### Directions:
Reproduce the records below in their entirety, character for character.

### Supplied information:
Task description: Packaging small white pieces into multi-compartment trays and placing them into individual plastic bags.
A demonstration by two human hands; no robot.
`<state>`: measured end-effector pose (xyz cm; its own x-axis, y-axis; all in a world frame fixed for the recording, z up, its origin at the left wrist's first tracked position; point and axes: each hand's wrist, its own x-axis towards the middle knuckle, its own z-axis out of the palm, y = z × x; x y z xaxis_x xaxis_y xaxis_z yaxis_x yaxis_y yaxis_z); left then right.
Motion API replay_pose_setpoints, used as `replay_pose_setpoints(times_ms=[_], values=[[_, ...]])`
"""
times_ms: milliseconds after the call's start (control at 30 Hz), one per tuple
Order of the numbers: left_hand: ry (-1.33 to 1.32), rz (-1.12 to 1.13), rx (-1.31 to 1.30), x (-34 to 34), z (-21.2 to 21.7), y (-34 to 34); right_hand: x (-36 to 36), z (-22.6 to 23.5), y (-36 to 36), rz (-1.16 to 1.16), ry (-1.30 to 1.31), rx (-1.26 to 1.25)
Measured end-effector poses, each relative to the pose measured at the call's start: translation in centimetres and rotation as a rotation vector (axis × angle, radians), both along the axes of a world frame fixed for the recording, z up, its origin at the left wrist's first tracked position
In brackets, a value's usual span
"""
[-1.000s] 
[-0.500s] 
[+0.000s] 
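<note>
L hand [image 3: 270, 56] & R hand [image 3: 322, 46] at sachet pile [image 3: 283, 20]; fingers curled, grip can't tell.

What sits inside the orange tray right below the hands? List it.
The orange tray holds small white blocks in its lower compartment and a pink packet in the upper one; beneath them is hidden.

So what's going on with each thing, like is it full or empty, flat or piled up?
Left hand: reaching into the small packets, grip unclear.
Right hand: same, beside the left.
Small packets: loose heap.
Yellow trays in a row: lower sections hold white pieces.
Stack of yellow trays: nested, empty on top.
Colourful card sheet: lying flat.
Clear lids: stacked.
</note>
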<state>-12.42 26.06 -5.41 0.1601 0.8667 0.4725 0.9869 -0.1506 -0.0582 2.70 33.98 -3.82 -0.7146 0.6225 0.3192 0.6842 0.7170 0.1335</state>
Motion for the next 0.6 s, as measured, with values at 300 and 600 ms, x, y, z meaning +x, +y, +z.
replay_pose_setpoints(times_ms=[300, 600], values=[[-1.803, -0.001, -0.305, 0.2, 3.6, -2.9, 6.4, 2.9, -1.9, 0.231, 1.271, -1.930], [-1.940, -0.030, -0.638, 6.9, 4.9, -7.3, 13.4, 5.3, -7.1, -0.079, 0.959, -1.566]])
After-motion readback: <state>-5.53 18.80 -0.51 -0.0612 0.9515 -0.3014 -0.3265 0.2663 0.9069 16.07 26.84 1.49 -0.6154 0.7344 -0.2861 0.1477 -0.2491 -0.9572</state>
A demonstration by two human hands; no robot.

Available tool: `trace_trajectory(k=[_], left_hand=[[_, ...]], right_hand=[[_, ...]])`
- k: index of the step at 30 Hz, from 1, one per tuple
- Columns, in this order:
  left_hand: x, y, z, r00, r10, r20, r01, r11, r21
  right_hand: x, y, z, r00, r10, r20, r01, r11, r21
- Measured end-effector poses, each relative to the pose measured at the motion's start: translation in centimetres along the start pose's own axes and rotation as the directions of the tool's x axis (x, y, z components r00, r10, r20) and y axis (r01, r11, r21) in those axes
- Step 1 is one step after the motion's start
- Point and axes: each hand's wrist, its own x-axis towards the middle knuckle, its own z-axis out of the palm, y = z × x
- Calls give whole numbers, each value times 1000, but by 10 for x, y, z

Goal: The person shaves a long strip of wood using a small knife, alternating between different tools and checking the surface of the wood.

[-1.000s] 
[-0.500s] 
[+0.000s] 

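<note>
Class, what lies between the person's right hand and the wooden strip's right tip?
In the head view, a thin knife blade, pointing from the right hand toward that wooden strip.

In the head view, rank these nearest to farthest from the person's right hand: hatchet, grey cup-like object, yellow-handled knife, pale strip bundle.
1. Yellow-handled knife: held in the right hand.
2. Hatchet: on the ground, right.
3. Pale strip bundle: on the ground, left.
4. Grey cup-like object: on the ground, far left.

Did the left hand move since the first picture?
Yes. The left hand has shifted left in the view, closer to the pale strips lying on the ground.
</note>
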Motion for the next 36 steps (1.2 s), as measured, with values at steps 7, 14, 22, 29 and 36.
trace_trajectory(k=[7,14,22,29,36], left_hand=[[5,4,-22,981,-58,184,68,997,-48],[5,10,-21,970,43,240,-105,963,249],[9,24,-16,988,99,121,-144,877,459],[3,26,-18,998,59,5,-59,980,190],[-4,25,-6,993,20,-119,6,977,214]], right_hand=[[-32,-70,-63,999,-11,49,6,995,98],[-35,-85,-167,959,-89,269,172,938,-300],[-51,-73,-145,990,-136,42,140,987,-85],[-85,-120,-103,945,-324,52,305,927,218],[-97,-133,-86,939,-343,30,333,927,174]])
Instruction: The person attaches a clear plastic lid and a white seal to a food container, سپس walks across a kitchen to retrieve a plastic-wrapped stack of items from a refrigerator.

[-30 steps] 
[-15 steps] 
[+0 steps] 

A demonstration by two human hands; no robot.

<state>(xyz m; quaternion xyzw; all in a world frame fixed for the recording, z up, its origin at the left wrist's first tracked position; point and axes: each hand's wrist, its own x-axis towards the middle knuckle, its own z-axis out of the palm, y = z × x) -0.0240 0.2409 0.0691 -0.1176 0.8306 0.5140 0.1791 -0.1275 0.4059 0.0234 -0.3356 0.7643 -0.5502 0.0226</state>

### Result:
Task description: Packaging small white pieces into multi-compartment trays and placing them into individual plastic bags.
A demonstration by two human hands; no robot.
`<state>`: measured end-effector pose (xyz cm; its own x-axis, y-axis; all in a world frame fixed for the recording, z up, its origin at the left wrist's first tracked position; point and axes: each hand's wrist, its own x-axis towards the middle knuckle, its own z-axis out of the palm, y = z × x; x y z xaxis_x xaxis_y xaxis_z yaxis_x yaxis_y yaxis_z); left then right.
Motion API replay_pose_setpoints, used as `replay_pose_setpoints(times_ms=[_], values=[[_, ...]])`
"""
times_ms: milliseconds after the call's start (control at 30 Hz), one per tuple
Order of the numbers: left_hand: ry (-1.33 to 1.32), rz (-1.12 to 1.13), rx (-1.31 to 1.30), x (-34 to 34), z (-21.2 to 21.7), y (-34 to 34); right_hand: x (-36 to 36), z (-22.6 to 23.5), y (-36 to 36), rz (-1.16 to 1.16), ry (-1.30 to 1.31), rx (-1.26 to 1.25)
Measured end-effector poses, each relative to the pose measured at the call's start: translation in centimetres and rotation as a rotation vector (axis × angle, radians), both along the axes of a world frame fixed for the recording, z up, its origin at the left wrist's first tracked position
In brackets, a value's usual span
"""
[-1.000s] 
[-0.500s] 
[+0.000s] 
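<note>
L hand [image 3: 270, 56] & R hand [image 3: 322, 46] at sachet pile [image 3: 283, 20]; fingers curled, grip can't tell.

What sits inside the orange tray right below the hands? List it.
The orange tray holds small white blocks in its lower compartment and a pink packet in the upper one; beneath them is hidden.

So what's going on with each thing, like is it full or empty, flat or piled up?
Left hand: reaching into the small packets, grip unclear.
Right hand: same, beside the left.
Small packets: loose heap.
Yellow trays in a row: lower sections hold white pieces.
Stack of yellow trays: nested, empty on top.
Colourful card sheet: lying flat.
Clear lids: stacked.
</note>
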<state>-12.42 26.06 -5.41 0.1601 0.8667 0.4725 0.9869 -0.1506 -0.0582 2.70 33.98 -3.82 -0.7146 0.6225 0.3192 0.6842 0.7170 0.1335</state>
Motion for the next 0.6 s, as measured, with values at 300 and 600 ms, x, y, z meaning +x, +y, +z.
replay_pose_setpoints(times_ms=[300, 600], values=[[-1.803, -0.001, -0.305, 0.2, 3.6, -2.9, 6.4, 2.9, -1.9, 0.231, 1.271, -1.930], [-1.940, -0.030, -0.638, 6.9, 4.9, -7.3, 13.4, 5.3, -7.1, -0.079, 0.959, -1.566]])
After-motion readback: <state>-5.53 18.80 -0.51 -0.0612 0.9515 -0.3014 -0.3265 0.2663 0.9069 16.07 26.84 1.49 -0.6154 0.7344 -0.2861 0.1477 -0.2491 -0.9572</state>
A demonstration by two human hands; no robot.

Available tool: `trace_trajectory(k=[_], left_hand=[[_, ...]], right_hand=[[_, ...]])`
- k: index of the step at 30 Hz, from 1, one per tuple
- Columns, in this order:
  left_hand: x, y, z, r00, r10, r20, r01, r11, r21
  right_hand: x, y, z, r00, r10, r20, r01, r11, r21
- Measured end-effector poses, each relative to the pose measured at the motion's start: translation in centimetres along the start pose's own axes and rotation as the directions of the tool's x axis (x, y, z components r00, r10, r20) and y axis (r01, r11, r21) in those axes
- Step 1 is one step after the motion's start
- Point and axes: each hand's wrist, its own x-axis towards the middle knuckle, its own z-axis out of the palm, y = z × x
- Calls give whole numbers, each value times 1000, but by 10 for x, y, z

Goal: The person shaves a long strip of wood using a small knife, alternating between different tools and checking the surface of the wood.

[-1.000s] 
[-0.500s] 
[+0.000s] 

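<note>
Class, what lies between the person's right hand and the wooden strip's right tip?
In the head view, a thin knife blade, pointing from the right hand toward that wooden strip.

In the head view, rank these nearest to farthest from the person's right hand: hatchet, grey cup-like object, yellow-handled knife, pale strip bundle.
1. Yellow-handled knife: held in the right hand.
2. Hatchet: on the ground, right.
3. Pale strip bundle: on the ground, left.
4. Grey cup-like object: on the ground, far left.

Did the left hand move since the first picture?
Yes. The left hand has shifted left in the view, closer to the pale strips lying on the ground.
</note>
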Motion for the next 36 steps (1.2 s), as measured, with values at steps 7, 14, 22, 29 and 36.
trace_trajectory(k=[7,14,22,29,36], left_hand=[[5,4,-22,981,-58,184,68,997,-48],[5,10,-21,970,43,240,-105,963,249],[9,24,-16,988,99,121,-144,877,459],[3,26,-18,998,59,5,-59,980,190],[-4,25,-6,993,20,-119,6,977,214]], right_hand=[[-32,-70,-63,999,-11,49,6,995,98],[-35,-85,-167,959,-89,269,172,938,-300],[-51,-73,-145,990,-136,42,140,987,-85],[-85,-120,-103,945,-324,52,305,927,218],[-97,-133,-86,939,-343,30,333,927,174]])
Instruction: The person attaches a clear plastic lid and a white seal to a food container, سپس walks across a kitchen to retrieve a plastic-wrapped stack of items from a refrigerator.

[-30 steps] 
[-15 steps] 
[+0 steps] 

A demonstration by two human hands; no robot.

<state>(xyz m; quaternion xyzw; all in a world frame fixed for the recording, z up, its origin at the left wrist's first tracked position; point and axes: each hand's wrist, its own x-axis towards the middle knuckle, its own z-axis out of the palm, y = z × x) -0.0240 0.2409 0.0691 -0.1176 0.8306 0.5140 0.1791 -0.1275 0.4059 0.0234 -0.3356 0.7643 -0.5502 0.0226</state>

The answer contains nothing more.